Depending on their stage of evolution in matters of Succession Management, companies react differently to the challenge of selecting live right leader. Examples from the Romanian market, such as Aldis. Edy Spcdition. Banca Transilvania.

Tarom. are relevant for the importance that the putting in place of the right processes for succession management has. Without clear and tested succession management processes, companies face great risks which may culminate in bankruptcy.

Depending on its stage of evolution in matters of Succession Management, a company and its board of directors will differently react to a certain challenge, such as the selection of the right leader. Nowadays, the stakes arc higher than ever, when the need of selecting the right leadership for an important company arises.

There are three main types of situation in which the need to select a new leader for a company arises, namely (Ogden and Wood 2008):

When the board of directors has to immediately replace a CEO that was suddenly incapacitated or a CEO that died. For such situations, the companies should have a so-called "name in the envelope" succession plan.

When the board of directors has to face the announced departure of a CEO. This is probably a simpler case, because the hoard is being warned, so it has the chance of properly starling the process of finding a successor. For such situations, the companies should have a so-called "targeted retirement" succession plan.
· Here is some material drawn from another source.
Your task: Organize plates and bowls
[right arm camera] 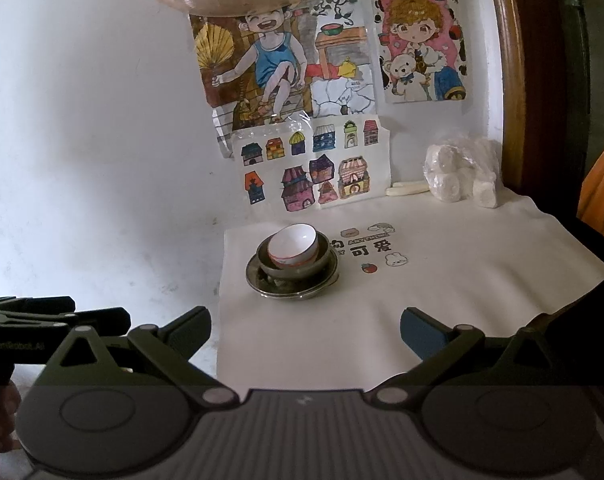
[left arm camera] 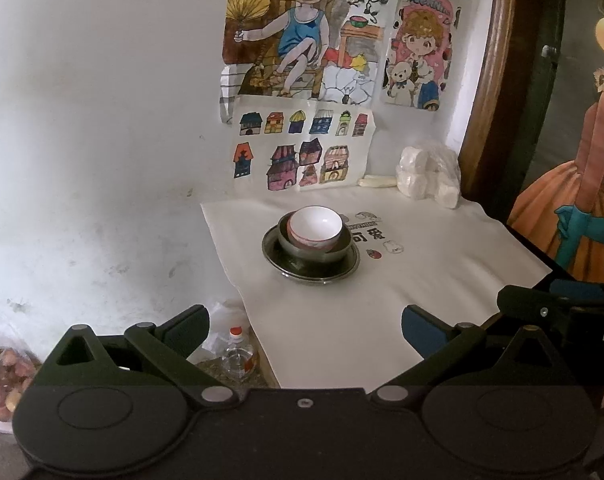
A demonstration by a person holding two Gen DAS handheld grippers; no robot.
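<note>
White cloth (left arm camera: 382, 312) covers the table, and both claws hang over its near edge. Closest to us, the left gripper (left arm camera: 305, 330) has its two fingers spread wide apart, and nothing is between them. The right gripper (right arm camera: 305, 330) is spread wide too, and it holds nothing. The two claws sit side by side, each one peeking into the other's picture at the edge.

Past the fingers, well apart from both claws, the dishes sit in one little pile on the cloth. At the bottom is a flat metal plate (left arm camera: 311, 268). A grey metal bowl (left arm camera: 316, 250) sits on it. A white bowl (left arm camera: 316, 226) sits inside the grey one, tipped a bit to one side. The pile is straight ahead, between the fingers of the left claw, and a bit to the left for the right claw.

Next to the pile, small cartoon prints (right arm camera: 366, 250) mark the cloth. Farther back, by the wall, lies a clear bag of white rolls (right arm camera: 462, 174). Colourful drawings (right arm camera: 314, 160) hang on the white wall behind everything.
</note>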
When the board of directors has to face the changing of a CEO sooner than planned, because of the faltering of the business. For such situations, the companies should have a so-called “deteriorating situation" succession plan.

In any of the cases listed above, if the boards of directors did not pul in place the right processes for succession management, great risks are involved.
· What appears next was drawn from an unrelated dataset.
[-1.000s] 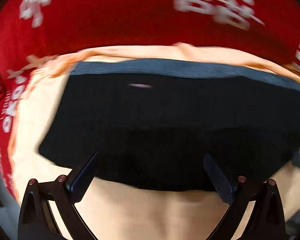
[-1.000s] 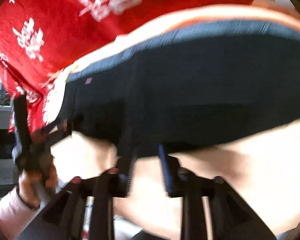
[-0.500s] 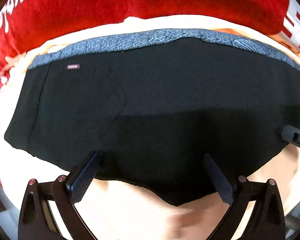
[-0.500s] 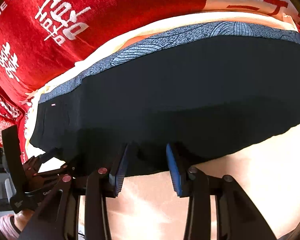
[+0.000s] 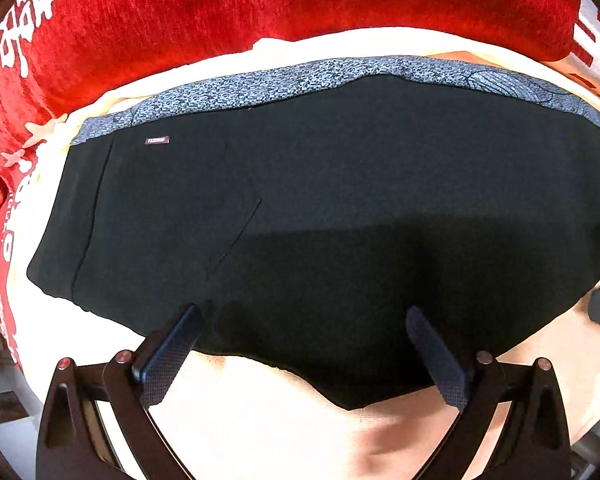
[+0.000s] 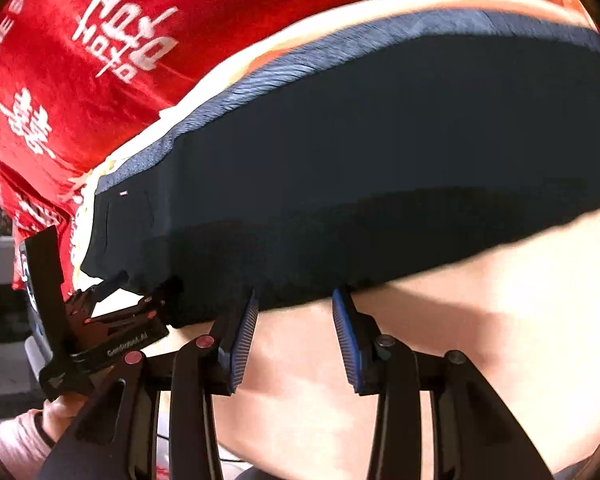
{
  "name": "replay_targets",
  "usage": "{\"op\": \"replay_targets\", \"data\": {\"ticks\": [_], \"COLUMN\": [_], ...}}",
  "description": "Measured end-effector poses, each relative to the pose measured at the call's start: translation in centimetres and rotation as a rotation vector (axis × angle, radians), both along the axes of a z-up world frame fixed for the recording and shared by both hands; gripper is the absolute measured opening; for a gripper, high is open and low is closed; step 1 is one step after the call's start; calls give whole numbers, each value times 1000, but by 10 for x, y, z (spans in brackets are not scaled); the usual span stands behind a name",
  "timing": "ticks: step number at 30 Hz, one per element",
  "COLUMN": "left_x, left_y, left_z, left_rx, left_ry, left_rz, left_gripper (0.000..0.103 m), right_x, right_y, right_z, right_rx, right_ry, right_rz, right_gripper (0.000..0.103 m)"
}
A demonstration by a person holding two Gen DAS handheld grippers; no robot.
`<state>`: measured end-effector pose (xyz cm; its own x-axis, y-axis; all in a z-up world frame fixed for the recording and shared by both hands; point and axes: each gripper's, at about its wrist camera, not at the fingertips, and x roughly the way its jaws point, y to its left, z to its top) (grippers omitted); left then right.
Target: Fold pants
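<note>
Black pants (image 5: 340,208) with a blue-grey patterned waistband (image 5: 300,80) lie flat on a cream surface (image 5: 260,420); they also show in the right wrist view (image 6: 380,160). My left gripper (image 5: 300,344) is open wide, fingers over the pants' near edge, holding nothing. My right gripper (image 6: 296,320) is open, its tips at the near hem of the pants. The left gripper also shows at the left of the right wrist view (image 6: 112,320), by the pants' left end.
A red blanket with white lettering (image 5: 180,12) lies behind the pants and down the left side (image 6: 80,60). A small label (image 5: 157,140) sits near the waistband's left end. The cream surface's near edge drops off at lower left (image 5: 4,400).
Both grippers have come closer to the pants' near edge and steadied. The right gripper's jaws have opened wider. The pants lie still.
</note>
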<state>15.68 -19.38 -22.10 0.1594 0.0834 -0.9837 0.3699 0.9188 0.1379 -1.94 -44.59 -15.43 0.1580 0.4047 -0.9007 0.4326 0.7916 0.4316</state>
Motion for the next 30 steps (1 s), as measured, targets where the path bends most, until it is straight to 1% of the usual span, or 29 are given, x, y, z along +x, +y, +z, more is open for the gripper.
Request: {"op": "replay_targets", "data": {"ticks": [3, 4, 6, 8, 10, 14, 16, 19, 21, 23, 27, 28, 30], "left_x": [-2, -3, -4, -6, 4, 4, 5, 6, 0, -2, -7, -9, -12], "left_y": [-4, -12, -9, -13, -16, -27, -33, -46, -56, -75, -113, -126, -155], "left_z": [0, 2, 4, 5, 2, 5, 9, 16, 22, 26, 42, 45, 49], "left_rx": [11, 16, 30, 49, 73, 122, 126, 108, 101, 86, 6, -14, -55], "left_ry": [0, -1, -2, -2, -3, -6, -2, 6, 4, -4, -5, -9, -16], "left_rz": [5, 4, 1, -2, -10, -20, -21, -26, -46, -70, -110, -122, -145], "left_gripper": [103, 103, 103, 103, 103, 103, 103, 103, 103, 103, 103, 103, 103], "right_x": [-15, -21, -31, -41, -47, -57, -60, -65, -69, -73, -82, -84, -92], "right_y": [-14, -19, -29, -41, -50, -69, -76, -90, -99, -108, -126, -132, -151], "right_z": [-5, -7, -9, -9, -7, -5, -3, -1, -1, -1, 1, 3, 6], "right_rx": [9, 14, 30, 52, 53, 64, 71, 78, 85, 93, 113, 120, 136], "right_ry": [31, 42, 56, 59, 63, 62, 59, 47, 41, 32, -8, -27, -85], "right_rz": [-25, -36, -61, -90, -102, -131, -142, -162, -176, -191, -234, -255, -332], "right_gripper": [43, 43, 43, 43, 45, 47, 48, 48, 48, 48, 48, 48, 48]}}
Real life brings into attention various situations that involve the combination and integration of different succession plan categories (for instance the Edy Spedition case, w hich raised the necessity of having— at the same time—both a “name in the envelope" succession plan and a “target retirement" succession plan).

Belgian Christian Heinzmann, general manager of Tarom in November 2012, said in an interview Monday News.ro that his mandate as director general of the state airline had limited powers that strategic decisions such as the fleet renewal, were stuck at board level, and believes that his most important performance was to reduce the company's strong losses.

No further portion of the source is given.